Many of us rely on our power data to set training zones and measure training stress, but can you trust that what your power meter is telling you?
Since becoming commercially available in 1989, bike power meters are a crucial component of most cyclists’ and triathletes’ training armoury. Nowadays, many of us have power meters built into our turbo trainers thanks to the advent of ‘smart’ trainers, which are clever enough to ensure our indoor sessions mimic real-world conditions like hills and rough surfaces.
The calculation of power (PO = force x angular velocity) for most power meters is the same. Torque measured through strain gauges, combined with crank angular velocity (i.e. cadence) equals PO. However, there will be some variance in different power meter’s accuracy and reliability…
For example, I ran both my TT bike power meter (Quarq) and my smart trainer power meter (Tacx Neo 2T) during a Zwift Time Trial. My Quarq recorded via my Garmin Edge 810 and my Tacx via Zwift.
As you can see from the images I extracted from TrainingPeaks, there's a 37-watt difference when comparing normalised power! This is the difference between riding at threshold or riding above Vo2 - a whole zone.
The cadence reading is very close to being a match, showing that both power meters are assumed to be working correctly, whilst they have up to date software and are being operated in the same environmental conditions. The Quarq zero offset was also checked and within Srams acceptable range of +/-1000.
Is your power meter reliable and valid?
To test a power meter, you’re looking for two key factors:
- Validity (how accurate is the power meter at measuring Watts)
- Reliability (how good is the power meter at being consistent with measuring Watts)
When compared with a gold standard measure (usually a very expensive and manually calibrated Lode exercise bike) inside a laboratory, power meters look valid (within 5% is good, within 2% is excellent).
However, once they've been put into a box, thrown in a van, crossed the Atlantic in a plane at altitude and in freezing temperatures, and then heated up in the back of a delivery truck on their way to the buyer, they likely become less valid or reliable.
To measure reliability, companies will test their power meters at a frequency of expected use by the consumer (i.e. multiple times a week) in the lab.
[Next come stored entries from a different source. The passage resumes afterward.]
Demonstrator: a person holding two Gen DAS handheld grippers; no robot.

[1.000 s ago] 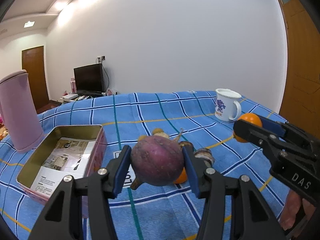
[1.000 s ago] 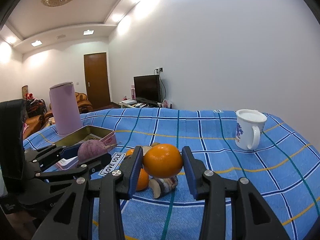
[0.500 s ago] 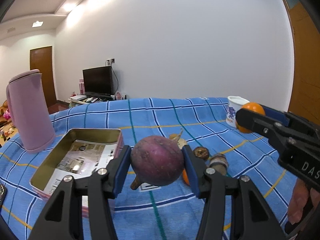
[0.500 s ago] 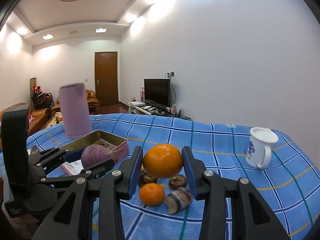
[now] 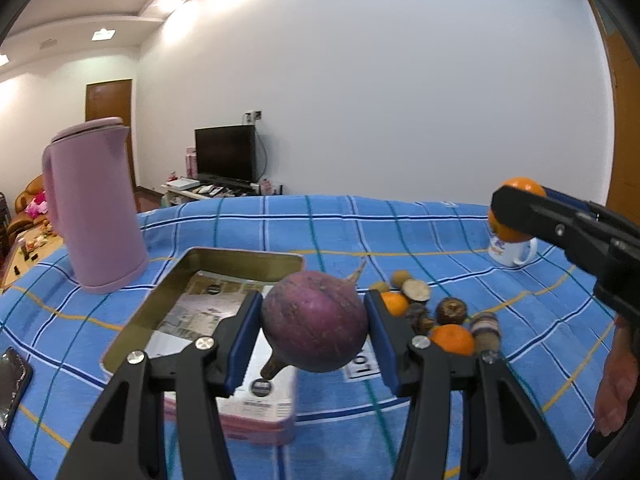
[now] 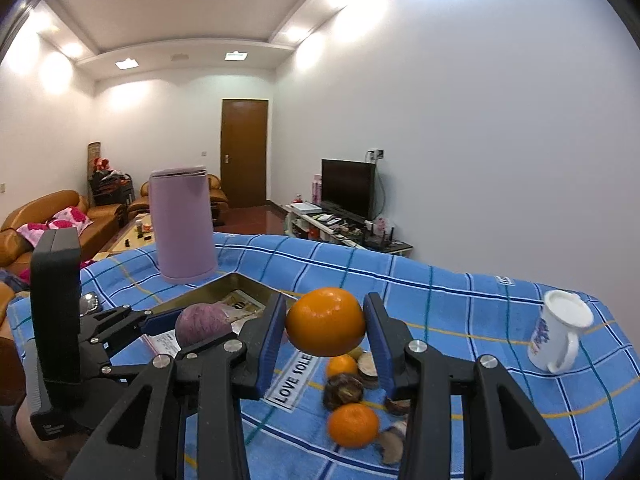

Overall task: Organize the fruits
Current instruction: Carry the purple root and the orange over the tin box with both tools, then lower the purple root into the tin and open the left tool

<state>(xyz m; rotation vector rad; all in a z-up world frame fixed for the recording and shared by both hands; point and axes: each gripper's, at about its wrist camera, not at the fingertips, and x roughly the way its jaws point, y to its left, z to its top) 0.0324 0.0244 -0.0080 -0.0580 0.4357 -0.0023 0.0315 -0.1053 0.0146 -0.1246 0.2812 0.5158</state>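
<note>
My left gripper (image 5: 314, 326) is shut on a round purple radish (image 5: 316, 320) and holds it above the near right corner of an open gold tin box (image 5: 240, 258). My right gripper (image 6: 326, 326) is shut on a large orange (image 6: 326, 320), held in the air above loose fruit on the blue checked cloth. The radish (image 6: 202, 324) and left gripper also show in the right wrist view, over the tin (image 6: 240, 282). On the cloth lie two small oranges (image 5: 452, 338) (image 6: 352, 426) and several brown chestnut-like pieces (image 5: 450, 310).
A tall pink kettle (image 5: 94, 208) stands behind the tin on the left. A white mug (image 6: 558, 338) stands at the right. A "LOVE SOLE" label (image 6: 294, 376) lies beside the tin. A phone (image 5: 12, 380) lies at the near left edge.
Both grippers have swung left with their loads. The radish has moved from over the loose fruit to over the tin's near corner. The orange has risen and moved left.
</note>
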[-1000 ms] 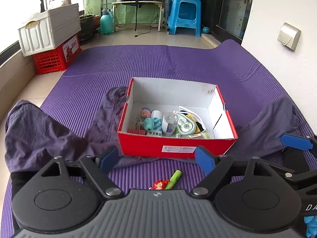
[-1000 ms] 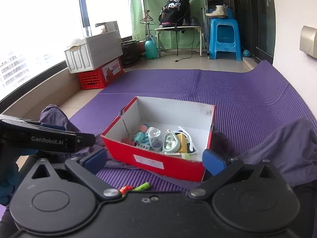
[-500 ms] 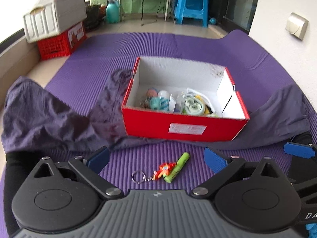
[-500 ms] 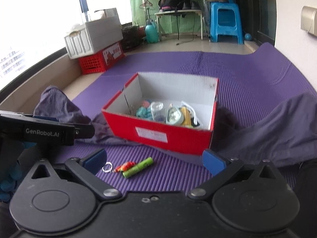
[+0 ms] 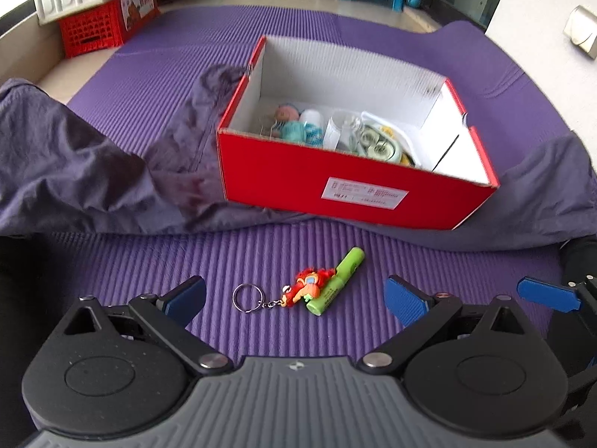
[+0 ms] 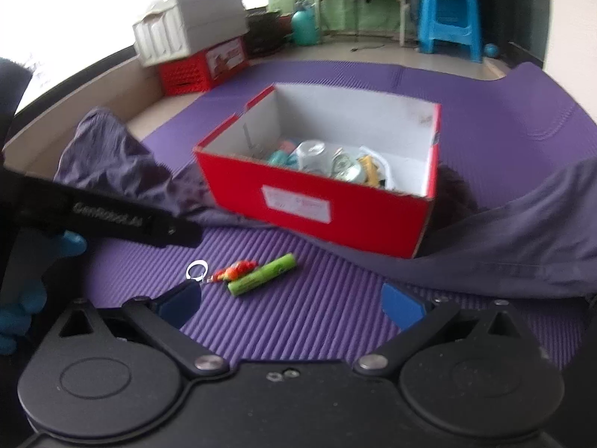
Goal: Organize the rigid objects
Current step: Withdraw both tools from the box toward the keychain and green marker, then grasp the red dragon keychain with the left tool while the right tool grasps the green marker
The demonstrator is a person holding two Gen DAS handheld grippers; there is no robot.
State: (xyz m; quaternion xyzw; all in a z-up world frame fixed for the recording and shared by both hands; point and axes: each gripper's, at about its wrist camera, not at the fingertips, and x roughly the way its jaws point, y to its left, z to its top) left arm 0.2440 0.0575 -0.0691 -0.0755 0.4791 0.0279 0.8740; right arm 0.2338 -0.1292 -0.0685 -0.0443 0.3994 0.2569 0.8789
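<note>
Red box (image 5: pixel 354 190) beyond both tools already holds several bits, while the left tool (image 5: pixel 294 298) and right tool (image 6: pixel 291 304), both spread empty, hover over the keychain (image 5: pixel 306 287) and green tube (image 5: pixel 335 280) left on the mat.

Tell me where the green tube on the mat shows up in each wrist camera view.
Left wrist: green tube lies low centre, between the open fingers, touching the keychain.
Right wrist: green tube lies left of centre.
Shared landmark: the red box behind it.

White crate (image 6: pixel 190 37) atop red crate (image 6: pixel 203 69); blue stool (image 6: pixel 449 18) stands well apart.
</note>
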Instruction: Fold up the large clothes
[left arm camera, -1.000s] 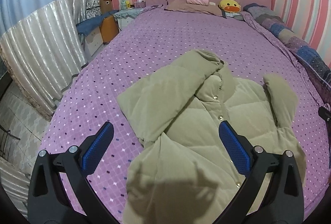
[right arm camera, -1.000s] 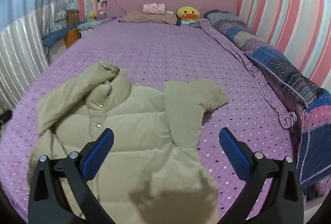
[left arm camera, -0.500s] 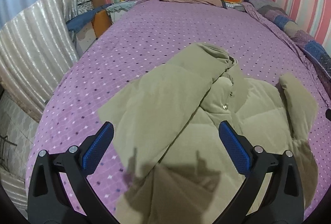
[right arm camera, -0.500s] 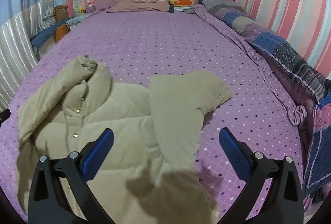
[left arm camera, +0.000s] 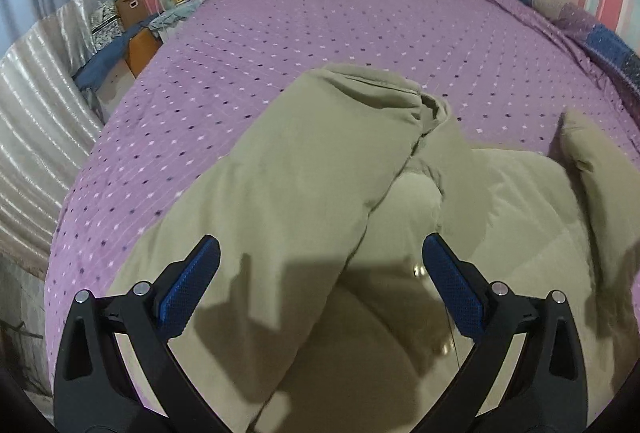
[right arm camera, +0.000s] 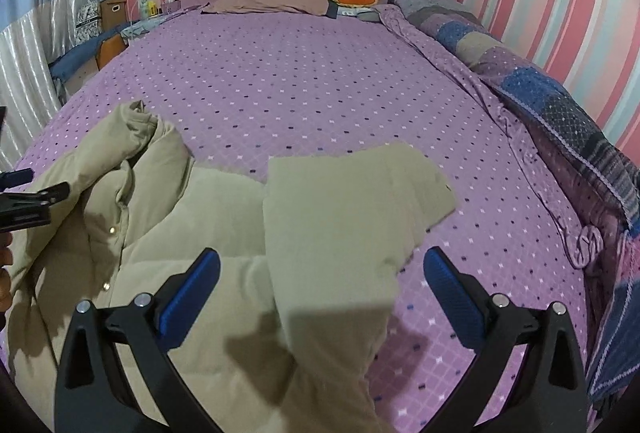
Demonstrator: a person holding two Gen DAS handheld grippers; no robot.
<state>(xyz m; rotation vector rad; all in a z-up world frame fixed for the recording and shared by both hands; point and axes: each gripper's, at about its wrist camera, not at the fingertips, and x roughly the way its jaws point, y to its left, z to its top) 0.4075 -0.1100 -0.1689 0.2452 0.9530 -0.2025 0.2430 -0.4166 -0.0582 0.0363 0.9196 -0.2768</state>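
On one bed [right arm camera: 320,81], one jacket [right arm camera: 200,233], two tongs gaping.

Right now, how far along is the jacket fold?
Early stage. Done: the beige jacket lies front-up on the purple bed, both sleeves already laid over the body. In hand: nothing; the left gripper and right gripper hover open above it. Left: folding the body over.

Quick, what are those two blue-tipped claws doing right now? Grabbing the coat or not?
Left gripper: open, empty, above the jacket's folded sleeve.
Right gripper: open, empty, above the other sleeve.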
However, a study comparing Garmin Vector pedals, a Stages power crank and an SRM power meter showed variations of up to -16.5% when testing in real world conditions.
It also matters where the power meter is placed and the size of the power meter. Small units are more susceptible to vibration and temperature change. Units placed closest to the point of wattage transfer (bottom of shoe to pedal) can be argued to be more valid as this is the true wattage put into the bike, but some argue it's the wattage going into the drive train that's key.
Pedal-based power meters and crank arms would be the closest you can get to the point of transfer. Crank-based and bottom bracket-based power meters are known as drive train power meters.
You then get the argument that it’s the watts that make it down the drive train into the rear wheel that really count, and so we get hub-based power meters or power meters that predict your power based on wheel speed, weight and air resistance.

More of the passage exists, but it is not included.